WHAT IS REQUIRED
Go over each line of the entries below, count those with "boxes", and give only the count.

THE DATA
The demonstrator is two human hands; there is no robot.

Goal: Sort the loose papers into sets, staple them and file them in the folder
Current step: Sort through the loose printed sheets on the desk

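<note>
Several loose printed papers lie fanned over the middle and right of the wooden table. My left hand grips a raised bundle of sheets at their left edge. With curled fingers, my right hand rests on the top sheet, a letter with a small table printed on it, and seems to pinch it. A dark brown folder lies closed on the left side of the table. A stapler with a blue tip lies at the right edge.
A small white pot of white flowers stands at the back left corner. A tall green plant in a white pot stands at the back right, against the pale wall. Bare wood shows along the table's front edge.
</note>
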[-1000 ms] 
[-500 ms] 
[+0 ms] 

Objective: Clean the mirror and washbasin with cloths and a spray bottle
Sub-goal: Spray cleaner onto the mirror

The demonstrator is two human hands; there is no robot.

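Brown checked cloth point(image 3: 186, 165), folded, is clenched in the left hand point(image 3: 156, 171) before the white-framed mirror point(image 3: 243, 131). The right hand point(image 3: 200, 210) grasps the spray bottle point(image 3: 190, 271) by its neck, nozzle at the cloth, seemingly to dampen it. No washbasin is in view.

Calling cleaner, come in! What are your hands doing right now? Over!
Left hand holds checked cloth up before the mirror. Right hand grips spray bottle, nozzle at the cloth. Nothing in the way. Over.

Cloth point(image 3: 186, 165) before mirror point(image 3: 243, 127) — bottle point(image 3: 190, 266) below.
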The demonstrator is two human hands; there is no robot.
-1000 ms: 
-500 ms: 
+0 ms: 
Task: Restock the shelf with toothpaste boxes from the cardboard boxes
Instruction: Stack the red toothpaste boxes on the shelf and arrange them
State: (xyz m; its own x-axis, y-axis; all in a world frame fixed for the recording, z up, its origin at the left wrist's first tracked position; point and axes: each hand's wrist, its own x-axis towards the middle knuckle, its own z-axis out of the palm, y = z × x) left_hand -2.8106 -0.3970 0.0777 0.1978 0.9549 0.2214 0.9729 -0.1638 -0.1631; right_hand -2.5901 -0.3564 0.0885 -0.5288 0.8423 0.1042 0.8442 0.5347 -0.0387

COMPLETED TASK
2